The repudiation of sisterhood in Edith Wharton's "Pomegranate Seed."

Studies in Short Fiction, Wntr, 1996 by Judy Hale Young

However, by writing only to Kenneth, Elsie denies her bond with Charlotte. Elsie lives up to her maiden name, Corder, as "the author of the ties that bind" (Waid 195); but they bind her only to Kenneth and keep Charlotte at a distance, keep her always in the position of potential, never actual, reader, Charlotte's own desire to read the letters intermittently overwhelms her and causes her to act in wildly uncharacteristic ways; such is the nature of her desire--the "unfeminine" desire to empower herself by acquiring masculine knowledge. Thus, when she decides to watch Kenneth as he opens the latest letter, "it was the first time she had ever tried to surprise another person's secret. . . . She simply felt as if she were fighting her way through a stifling fog that she must at all costs get out of" (206-08)--the fog of ignorance, silence, and powerlessness. Later, "she was ashamed of her persistence . . . yet resolved that no such scruples should arrest her" (218). Ultimately, in the final scene the strength of her desire overcomes her well-bred principles entirely when she opens and reads the letter with defiant abandon--"whatever ill comes, I mean to find out what's in it" (226).

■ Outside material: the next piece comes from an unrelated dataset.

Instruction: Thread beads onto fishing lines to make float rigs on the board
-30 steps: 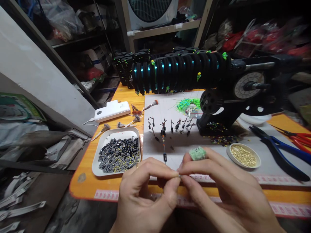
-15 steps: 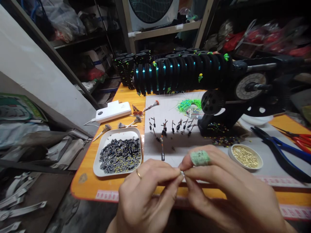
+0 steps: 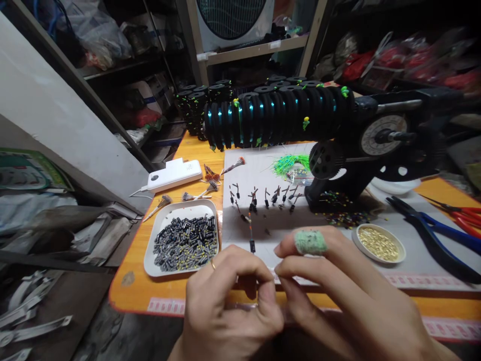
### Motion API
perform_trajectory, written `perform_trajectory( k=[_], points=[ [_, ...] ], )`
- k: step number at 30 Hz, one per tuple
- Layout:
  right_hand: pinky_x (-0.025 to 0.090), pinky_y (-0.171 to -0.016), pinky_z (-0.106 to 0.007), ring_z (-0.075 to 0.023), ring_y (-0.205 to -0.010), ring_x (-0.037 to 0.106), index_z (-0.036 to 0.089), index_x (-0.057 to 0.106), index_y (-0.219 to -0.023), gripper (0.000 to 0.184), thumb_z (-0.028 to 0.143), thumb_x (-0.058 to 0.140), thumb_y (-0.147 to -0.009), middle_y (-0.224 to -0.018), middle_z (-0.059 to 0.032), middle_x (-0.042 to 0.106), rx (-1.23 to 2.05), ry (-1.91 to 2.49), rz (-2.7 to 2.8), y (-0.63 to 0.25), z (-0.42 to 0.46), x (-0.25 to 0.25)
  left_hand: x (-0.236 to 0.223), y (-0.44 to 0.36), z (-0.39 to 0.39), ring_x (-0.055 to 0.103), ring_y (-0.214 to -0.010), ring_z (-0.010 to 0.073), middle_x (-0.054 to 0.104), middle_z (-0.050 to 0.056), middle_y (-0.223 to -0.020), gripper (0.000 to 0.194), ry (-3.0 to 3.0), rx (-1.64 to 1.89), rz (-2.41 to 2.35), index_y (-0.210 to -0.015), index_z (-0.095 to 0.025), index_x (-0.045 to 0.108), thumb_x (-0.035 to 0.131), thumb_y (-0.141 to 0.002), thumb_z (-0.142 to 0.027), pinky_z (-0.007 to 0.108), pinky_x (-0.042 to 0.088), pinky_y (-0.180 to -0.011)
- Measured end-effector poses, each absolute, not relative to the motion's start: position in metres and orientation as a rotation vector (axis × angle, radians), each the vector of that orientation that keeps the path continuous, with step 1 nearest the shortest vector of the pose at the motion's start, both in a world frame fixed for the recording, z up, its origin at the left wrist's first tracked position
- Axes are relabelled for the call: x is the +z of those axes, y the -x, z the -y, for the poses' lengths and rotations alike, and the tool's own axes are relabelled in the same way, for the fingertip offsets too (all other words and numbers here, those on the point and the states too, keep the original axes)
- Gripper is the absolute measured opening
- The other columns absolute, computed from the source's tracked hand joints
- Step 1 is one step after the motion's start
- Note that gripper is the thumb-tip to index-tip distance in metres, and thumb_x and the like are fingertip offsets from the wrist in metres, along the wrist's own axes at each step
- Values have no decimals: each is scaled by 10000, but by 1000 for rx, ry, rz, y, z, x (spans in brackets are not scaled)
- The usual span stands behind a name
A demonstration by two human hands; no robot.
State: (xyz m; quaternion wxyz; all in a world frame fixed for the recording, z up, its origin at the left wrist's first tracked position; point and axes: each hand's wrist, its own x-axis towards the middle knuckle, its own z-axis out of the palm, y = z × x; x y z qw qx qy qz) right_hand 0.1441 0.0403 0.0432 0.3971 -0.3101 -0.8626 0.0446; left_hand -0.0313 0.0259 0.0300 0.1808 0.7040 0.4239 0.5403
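My left hand (image 3: 233,306), a ring on one finger, is closed with its fingers curled in against the thumb; whatever lies between them is hidden. Close by, my right hand (image 3: 349,286) has a green wrap (image 3: 310,242) around one finger. Its thumb and a finger are pinched together near my left fingertips, and I cannot make out anything held there. Just beyond the hands, a small black cylinder piece with a thin orange-tipped stem (image 3: 252,244) lies on the grey sheet (image 3: 240,173). Several similar black pieces (image 3: 275,197) are spread farther back.
A white tray (image 3: 149,260) of small black and grey cylinders stands left, a round dish (image 3: 356,245) of gold bits right. Blue-handled pliers (image 3: 432,235) lie at the right. Behind is a black machine (image 3: 338,185) with a row of spools (image 3: 278,115). A white power bank (image 3: 175,175) sits back left.
My fingertips, which met on a tiny pale piece, have drawn slightly apart. The left fingers have curled inward and down; the pale piece no longer shows.
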Motion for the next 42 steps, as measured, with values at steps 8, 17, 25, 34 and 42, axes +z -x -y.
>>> perform_trajectory(
  k=[8, 17, 25, 34, 42],
  points=[
    [552, -845, -199, -136, -968, 635, 223, 545, -1085, 252, 29, 568, -926, -1060, -42, 607, 298, 787, 2095, -142, -37, 37, 41, 18, -19, 543, -557, 59, 625, -65, -618, 178, -977, 1417, -1016, -643, -203, 665, 747, -650, -45, 126, 443, -564],
    [589, -774, -207, -143, -905, 698, 252, 620, -1111, 306, 42, 563, -897, -1042, -34, 654, 317, 912, 1962, -136, -24, 37, 40, 15, -18, 591, -595, 65, 667, -54, -629, 209, -810, 1423, -980, -639, -190, 709, 830, -603, -25, 117, 461, -604],
    [609, -760, -272, -181, -926, 691, 272, 637, -1027, 273, 45, 576, -887, -1104, -72, 599, 374, 986, 1873, -135, -17, 39, 33, 16, -15, 592, -624, 69, 649, -69, -666, 220, -1010, 1484, -1069, -698, -227, 688, 719, -671, -11, 132, 471, -629],
    [544, -863, -186, -121, -1047, 617, 259, 583, -1044, 257, 38, 545, -920, -1100, -29, 541, 423, 979, 1942, -139, -23, 38, 26, 17, -13, 600, -636, 92, 665, -43, -708, 198, -1210, 1493, -1070, -754, -236, 688, 702, -762, -39, 161, 484, -612],
    [568, -807, -202, -129, -965, 629, 244, 579, -1002, 211, 51, 590, -919, -1070, -42, 508, 427, 969, 1974, -148, -28, 32, 18, 46, -18, 740, -761, 180, 775, 45, -830, 211, -1696, 1469, -1002, -965, -215, 758, 724, -875, -26, 264, 603, -689]
  ],
)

But Charlotte's attempts to acquire masculine knowledge go essentially unrewarded. Try as she will, she cannot grasp the knowledge she seeks because she cannot read the letters. The nature of the letters as Elsie has created them ensures Charlotte's inability to read them. Elsie addresses her letters in every sense to a man: she sends them to Kenneth and marks them with Kenneth's name. Furthermore, the handwriting itself resists Charlotte's attempts to read: "the address was always written as though there were not enough ink in the pen" (201); "strain her eyes as she would, she could discern only a few faint strokes, so faint and faltering as to be nearly undecipherable" (227). Kenneth, however, while he also shows some difficulty with "decipher[ing] the faint writing" (202), can read the letters because he has read other letters like them--he has prior knowledge that allows him to partake of the knowledge they offer. As Charlotte tells her mother-in-law, "I remember [Kenneth's] saying to me once that if you were used to a handwriting the faintest stroke of it became legible. Now I see what he meant. He was used to it" (229). But Charlotte is not used to it, has had no opportunity to become used to it, to master the prior knowledge that Kenneth has. She thus signifies the woman who attempts to gain the knowledge and power implicit in the act of reading, but can do so only imperfectly. This imperfect ability springs both from her femaleness, which makes her a stranger to masculine discourse or, as in this case, masculinized discourse, and from her narrow and ineffective education, which Wharton elsewhere describes as the "ordinary teaching [of] French, German, music & drawing" ("Life and I," 1089). Charlotte is the woman reader who struggles with this socially sanctioned virtual illiteracy.